Direktur Air Minum Direktorat Jenderal Cipta Karya, Oscar RH Siagian, menegaskan bahwa pemerintah pusat akan melakukan pengawasan secara berkala terhadap seluruh penyedia jasa agar proyek berjalan sesuai target.
Ia menyebut pembangunan SPAM Taban III merupakan kebutuhan mendesak masyarakat sehingga kualitas pekerjaan menjadi prioritas utama.
“Kegiatan ini sangat diperlukan masyarakat, kita harapkan kualitasnya baik, dengan begitu kualitas layanan kepada masyarakat juga semakin baik,” ujar Oscar.
Selain itu, ia mengingatkan seluruh kontraktor agar memenuhi seluruh aspek administrasi maupun standar teknis selama pelaksanaan proyek. Menurutnya, kualitas konstruksi harus menjadi perhatian utama agar manfaat proyek dapat dirasakan masyarakat dalam jangka panjang.
“Kita akan pantau progress pengerjaan setiap penyedia jasa, pastikan tidak ada yang mangkrak,” tegasnya.
Sementara itu, Kepala BPBPK Sumatera Barat Maria Doeni Isa mengingatkan seluruh penyedia jasa agar mematuhi seluruh isi kontrak yang telah ditandatangani. Menurutnya, dokumen kontrak menjadi dasar pelaksanaan pekerjaan dan seluruh ketentuan di dalamnya wajib dipenuhi.
“Tidak ada permohonan eskalasi kenaikan harga barang, semua sesuai harga yang ditawarkan, tidak ada yang tidak bisa menyediakan,” kata Maria.
Ia juga menegaskan apabila terdapat pelanggaran terhadap ketentuan kontrak, maka sanksi akan diberlakukan sesuai pasal-pasal yang telah disepakati bersama.
Saat ini, sekitar 52 persen masyarakat Kota Padang telah menikmati layanan air bersih melalui Perumda Air Minum Kota Padang dengan jumlah pelanggan yang telah melampaui 155 ribu sambungan. Kehadiran SPAM Taban III diharapkan mampu meningkatkan kapasitas produksi air dari sebelumnya 200 liter per detik menjadi 400 liter per detik.
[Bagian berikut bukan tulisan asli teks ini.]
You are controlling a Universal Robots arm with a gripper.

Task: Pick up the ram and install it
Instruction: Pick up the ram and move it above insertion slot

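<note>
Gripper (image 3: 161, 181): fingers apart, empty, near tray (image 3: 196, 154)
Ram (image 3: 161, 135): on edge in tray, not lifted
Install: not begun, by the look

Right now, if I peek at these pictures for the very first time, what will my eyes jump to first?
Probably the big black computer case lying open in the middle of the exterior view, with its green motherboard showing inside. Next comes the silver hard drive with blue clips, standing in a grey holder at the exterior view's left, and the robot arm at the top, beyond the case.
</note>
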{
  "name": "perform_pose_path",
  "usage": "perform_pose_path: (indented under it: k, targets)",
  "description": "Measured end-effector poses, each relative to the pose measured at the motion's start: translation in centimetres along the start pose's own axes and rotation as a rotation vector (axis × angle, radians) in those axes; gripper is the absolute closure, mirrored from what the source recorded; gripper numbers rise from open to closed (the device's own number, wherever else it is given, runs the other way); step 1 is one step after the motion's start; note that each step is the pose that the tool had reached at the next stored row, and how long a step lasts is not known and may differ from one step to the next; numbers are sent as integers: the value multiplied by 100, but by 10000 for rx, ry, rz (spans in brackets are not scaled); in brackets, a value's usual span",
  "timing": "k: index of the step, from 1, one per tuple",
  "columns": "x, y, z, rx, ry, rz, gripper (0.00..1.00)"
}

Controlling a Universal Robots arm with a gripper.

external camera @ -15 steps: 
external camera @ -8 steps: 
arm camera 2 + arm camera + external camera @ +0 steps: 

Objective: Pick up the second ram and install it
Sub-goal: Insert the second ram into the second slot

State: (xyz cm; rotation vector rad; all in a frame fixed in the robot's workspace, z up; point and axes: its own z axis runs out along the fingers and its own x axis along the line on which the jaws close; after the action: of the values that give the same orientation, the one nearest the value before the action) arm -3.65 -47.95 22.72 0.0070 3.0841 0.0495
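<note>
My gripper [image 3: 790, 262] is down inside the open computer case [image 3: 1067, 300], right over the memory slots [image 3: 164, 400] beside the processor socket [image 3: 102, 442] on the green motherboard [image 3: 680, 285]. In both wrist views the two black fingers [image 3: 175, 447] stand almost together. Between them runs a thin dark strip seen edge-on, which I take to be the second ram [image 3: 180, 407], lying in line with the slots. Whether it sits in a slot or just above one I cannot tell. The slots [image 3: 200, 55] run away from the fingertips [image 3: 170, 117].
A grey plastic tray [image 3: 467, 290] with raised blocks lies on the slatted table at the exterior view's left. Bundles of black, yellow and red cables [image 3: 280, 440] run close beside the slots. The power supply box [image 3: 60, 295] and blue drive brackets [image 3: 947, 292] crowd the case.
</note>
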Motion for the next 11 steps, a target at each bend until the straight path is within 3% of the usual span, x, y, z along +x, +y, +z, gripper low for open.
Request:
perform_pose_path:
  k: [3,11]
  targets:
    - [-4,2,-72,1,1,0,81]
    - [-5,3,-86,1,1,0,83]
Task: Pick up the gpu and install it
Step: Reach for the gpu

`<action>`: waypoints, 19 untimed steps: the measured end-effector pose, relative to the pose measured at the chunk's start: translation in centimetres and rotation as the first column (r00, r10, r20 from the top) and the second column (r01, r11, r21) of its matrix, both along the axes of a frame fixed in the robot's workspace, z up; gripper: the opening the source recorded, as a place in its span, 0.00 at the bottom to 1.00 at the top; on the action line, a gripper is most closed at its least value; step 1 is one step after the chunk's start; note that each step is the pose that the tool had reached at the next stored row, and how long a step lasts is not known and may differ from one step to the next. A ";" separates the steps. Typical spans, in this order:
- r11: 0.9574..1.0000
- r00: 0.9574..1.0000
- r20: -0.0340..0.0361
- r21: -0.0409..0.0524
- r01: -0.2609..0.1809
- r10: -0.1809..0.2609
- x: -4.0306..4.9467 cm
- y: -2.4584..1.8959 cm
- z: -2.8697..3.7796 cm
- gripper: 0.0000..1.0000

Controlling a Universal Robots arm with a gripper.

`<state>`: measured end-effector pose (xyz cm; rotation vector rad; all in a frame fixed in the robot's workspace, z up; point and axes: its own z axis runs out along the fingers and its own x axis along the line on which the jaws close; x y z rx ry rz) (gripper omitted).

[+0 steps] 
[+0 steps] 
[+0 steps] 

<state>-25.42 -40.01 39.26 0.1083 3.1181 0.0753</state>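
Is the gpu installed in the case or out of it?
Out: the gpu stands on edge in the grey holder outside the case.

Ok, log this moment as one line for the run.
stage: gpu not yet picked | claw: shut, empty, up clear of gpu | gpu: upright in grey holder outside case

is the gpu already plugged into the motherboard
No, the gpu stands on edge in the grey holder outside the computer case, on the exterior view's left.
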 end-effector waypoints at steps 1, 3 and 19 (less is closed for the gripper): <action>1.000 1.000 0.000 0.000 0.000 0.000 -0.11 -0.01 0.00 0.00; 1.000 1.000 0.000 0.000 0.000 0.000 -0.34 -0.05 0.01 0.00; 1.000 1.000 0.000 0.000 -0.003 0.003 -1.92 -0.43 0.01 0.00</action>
Dengan peningkatan kapasitas tersebut, jangkauan pelayanan air bersih diproyeksikan semakin luas sehingga lebih banyak masyarakat Kota Padang dapat memperoleh akses air minum yang layak, aman, dan berkelanjutan. Proyek ini juga menjadi salah satu langkah strategis pemerintah dalam memperkuat ketahanan infrastruktur dasar sekaligus meningkatkan kualitas pelayanan publik di sektor air minum.